People will do anything!         

Tuesday, September 23, 2014

Beyond belief!

Apparently, she entered and performed the wedding ceremony.  How absolutely self-centred and egomaniacal!  I really searched for a title for this blog.  "What?!"  "Unreal"  "Appalling"  "Inappropriate"  "Sick"...........came to mind.  Here's what happened:

My niece got married this past weekend in Ottawa (I couldn't attend) and guess what?  Her mother performed the ceremony.  Whaaaaaaat!!??  This is a woman who has not been able to hold any relationship together......ever.  And she's had plenty.  Guy after guy after guy.  But....get this.......she became some sort of "ordained" thing and is thus licenced in Ontario to marry people. 

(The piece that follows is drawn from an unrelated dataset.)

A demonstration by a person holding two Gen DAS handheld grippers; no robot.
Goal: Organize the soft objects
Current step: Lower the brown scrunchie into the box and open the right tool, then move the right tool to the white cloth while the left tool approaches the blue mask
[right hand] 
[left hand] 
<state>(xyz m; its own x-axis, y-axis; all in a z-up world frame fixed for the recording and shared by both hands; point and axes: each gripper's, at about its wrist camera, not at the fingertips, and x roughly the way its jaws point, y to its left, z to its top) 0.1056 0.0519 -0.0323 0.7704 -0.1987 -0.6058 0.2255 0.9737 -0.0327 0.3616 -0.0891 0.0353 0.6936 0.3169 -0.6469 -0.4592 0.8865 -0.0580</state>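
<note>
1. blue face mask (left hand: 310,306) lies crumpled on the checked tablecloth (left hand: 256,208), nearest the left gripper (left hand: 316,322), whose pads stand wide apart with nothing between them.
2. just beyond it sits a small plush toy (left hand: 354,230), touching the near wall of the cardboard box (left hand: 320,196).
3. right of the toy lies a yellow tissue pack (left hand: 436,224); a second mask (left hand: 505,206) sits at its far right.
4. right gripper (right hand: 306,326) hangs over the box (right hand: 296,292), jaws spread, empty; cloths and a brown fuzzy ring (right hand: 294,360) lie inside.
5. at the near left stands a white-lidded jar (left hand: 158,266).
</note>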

"No one except "K" knew she would be performing the ceremony," said her father, my dearest cousin.  Whaaaaat??!!!  So, to upstage her own daughter at the latter's wedding, "V" had insisted it be a secret and then she had the nerve to magisterially saunter out and perform the ceremony.  Well, yah, it had to be a secret, or everyone would have been up-in-arms! 

How appalling.  What bullsh-t.  It's disgusting.

The person I feel most sorry about is my cousin's wife.  She had to sit through that crap.  Nothing's new.  It's always about "V".  What a b-tch.   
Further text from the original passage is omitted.